Data section Start Marker

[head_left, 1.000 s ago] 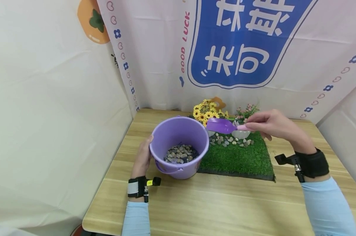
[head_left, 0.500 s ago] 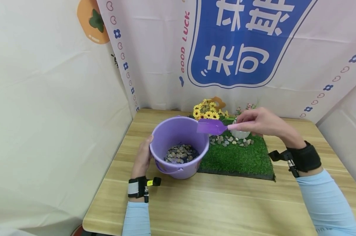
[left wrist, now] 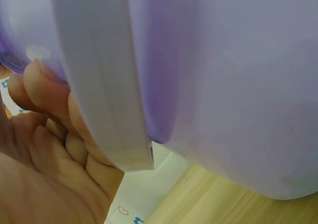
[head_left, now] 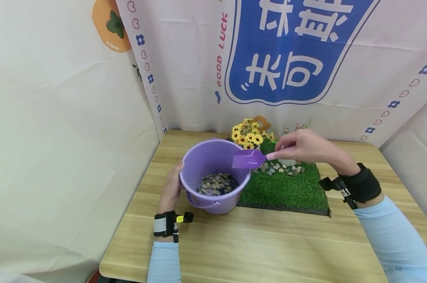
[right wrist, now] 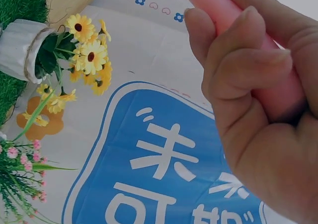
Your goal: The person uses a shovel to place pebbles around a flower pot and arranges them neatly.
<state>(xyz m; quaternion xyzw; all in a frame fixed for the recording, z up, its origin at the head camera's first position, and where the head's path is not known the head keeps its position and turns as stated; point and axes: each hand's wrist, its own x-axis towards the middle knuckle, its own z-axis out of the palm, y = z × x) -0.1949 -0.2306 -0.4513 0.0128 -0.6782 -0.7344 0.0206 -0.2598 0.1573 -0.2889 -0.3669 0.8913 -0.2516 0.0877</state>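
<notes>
A purple plastic bucket (head_left: 208, 159) stands on the table with several pebbles (head_left: 217, 182) at its bottom. My left hand (head_left: 171, 184) holds its left side at the rim. Close up in the left wrist view, the curled fingers (left wrist: 44, 87) lie against the bucket, partly behind its pale carrying handle (left wrist: 102, 80). From the right, my right hand (head_left: 306, 146) grips a small purple toy shovel (head_left: 249, 159) whose blade overlaps the bucket's right rim. No pebbles show on the blade. The right wrist view has my fingers wrapped round the shovel's pink handle (right wrist: 278, 92).
Right of the bucket lies a green turf mat (head_left: 284, 192) with a row of pebbles (head_left: 281, 169). Potted yellow flowers (head_left: 248, 135) and pink flowers (right wrist: 25, 159) stand at its back. A printed cloth (head_left: 192, 78) hangs behind the wooden table (head_left: 262, 243).
My right hand has moved left, bringing the shovel from beside the bucket to over its right rim. The blade sits lower now. My left hand and the bucket have stayed in place.
</notes>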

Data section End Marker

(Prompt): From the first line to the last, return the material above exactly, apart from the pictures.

(Exercise output):
[head_left, 1.000 s ago] 
[head_left, 0.500 s ago] 
[left wrist, now] 
[head_left, now] 
[right wrist, now] 
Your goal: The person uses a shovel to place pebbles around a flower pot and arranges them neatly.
<state>(xyz m; quaternion xyzw; all in a frame fixed for the recording, z up, its origin at the head camera's first position, and where the head's path is not known the head keeps its position and turns as stated; point and axes: each hand's wrist, its own x-axis towards the middle knuckle, its own z-axis out of the palm, y = z × x) -0.1949 -0.2306 -0.4513 0.0128 -0.6782 -0.7344 0.0206 -0.2598 0.1573 -0.2889 -0.3669 0.8913 -0.2516 0.0877</state>
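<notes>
A purple plastic bucket (head_left: 208, 159) stands on the table with several pebbles (head_left: 217, 182) at its bottom. My left hand (head_left: 171, 184) holds its left side at the rim. Close up in the left wrist view, the curled fingers (left wrist: 44, 87) lie against the bucket, partly behind its pale carrying handle (left wrist: 102, 80). From the right, my right hand (head_left: 306, 146) grips a small purple toy shovel (head_left: 249, 159) whose blade overlaps the bucket's right rim. No pebbles show on the blade. The right wrist view has my fingers wrapped round the shovel's pink handle (right wrist: 278, 92).
Right of the bucket lies a green turf mat (head_left: 284, 192) with a row of pebbles (head_left: 281, 169). Potted yellow flowers (head_left: 248, 135) and pink flowers (right wrist: 25, 159) stand at its back. A printed cloth (head_left: 192, 78) hangs behind the wooden table (head_left: 262, 243).
My right hand has moved left, bringing the shovel from beside the bucket to over its right rim. The blade sits lower now. My left hand and the bucket have stayed in place.
</notes>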

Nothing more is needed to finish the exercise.